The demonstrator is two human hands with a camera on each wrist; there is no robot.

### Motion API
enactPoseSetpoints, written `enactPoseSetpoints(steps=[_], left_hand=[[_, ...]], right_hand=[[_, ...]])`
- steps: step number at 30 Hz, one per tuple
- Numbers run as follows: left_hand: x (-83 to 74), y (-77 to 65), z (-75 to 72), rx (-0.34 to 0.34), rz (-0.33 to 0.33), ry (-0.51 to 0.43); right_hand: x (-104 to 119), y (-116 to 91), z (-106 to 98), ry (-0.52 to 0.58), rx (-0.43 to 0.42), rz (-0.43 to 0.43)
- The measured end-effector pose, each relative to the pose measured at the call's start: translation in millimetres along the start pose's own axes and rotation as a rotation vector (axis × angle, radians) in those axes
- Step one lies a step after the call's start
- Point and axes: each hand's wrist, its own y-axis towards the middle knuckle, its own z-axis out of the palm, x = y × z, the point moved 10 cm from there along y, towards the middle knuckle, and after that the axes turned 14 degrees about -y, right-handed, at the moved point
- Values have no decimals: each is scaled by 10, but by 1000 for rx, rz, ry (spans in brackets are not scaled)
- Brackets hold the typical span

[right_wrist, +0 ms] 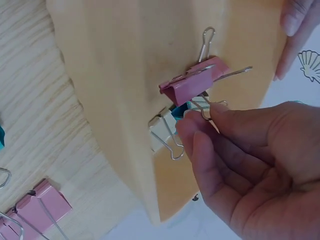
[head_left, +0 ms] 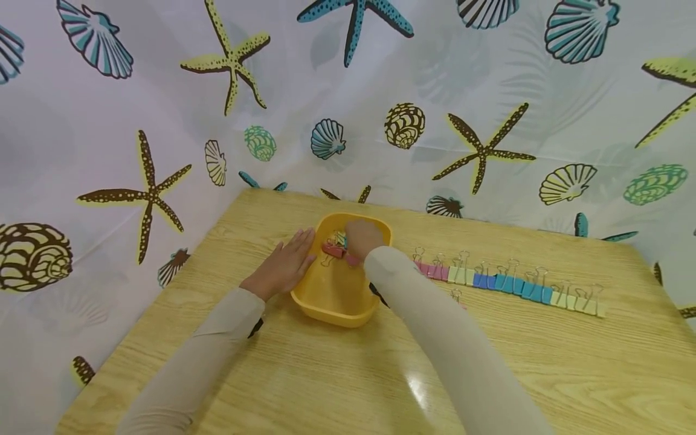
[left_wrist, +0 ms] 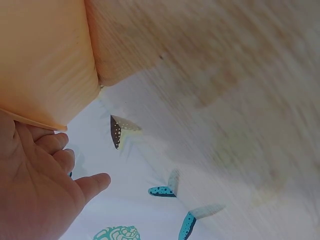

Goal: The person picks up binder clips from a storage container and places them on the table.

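A yellow-orange plastic basket [head_left: 326,311] stands on the table, with several binder clips inside its far part. My left hand [head_left: 284,266] lies against the basket's left side, fingers extended; in the left wrist view its fingertips touch the rim. My right hand [head_left: 363,237] reaches into the basket. In the right wrist view, its thumb and forefinger pinch a wire handle among the clips. Closest to the fingertips are a pink binder clip [right_wrist: 192,87], a cream binder clip [right_wrist: 162,131] and a teal one [right_wrist: 180,111] partly covered. Which clip owns the pinched handle is hard to tell.
Right of the basket, a row of binder clips [head_left: 508,284] in pink, cream, blue and teal runs along the wooden table [head_left: 304,380]. Another pink clip [head_left: 458,298] lies in front of it, partly behind my right sleeve. A patterned cloth [head_left: 359,175] hangs behind the table.
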Motion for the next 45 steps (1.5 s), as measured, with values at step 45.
enactPoseSetpoints(steps=[45], left_hand=[[16, 32, 65, 28, -13, -15]], right_hand=[[-1982, -1554, -62, 305, -409, 151]])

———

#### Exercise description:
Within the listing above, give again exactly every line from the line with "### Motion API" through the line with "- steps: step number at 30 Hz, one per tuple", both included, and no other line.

#### Response box:
### Motion API
enactPoseSetpoints, written `enactPoseSetpoints(steps=[_], left_hand=[[_, ...]], right_hand=[[_, ...]])`
- steps: step number at 30 Hz, one per tuple

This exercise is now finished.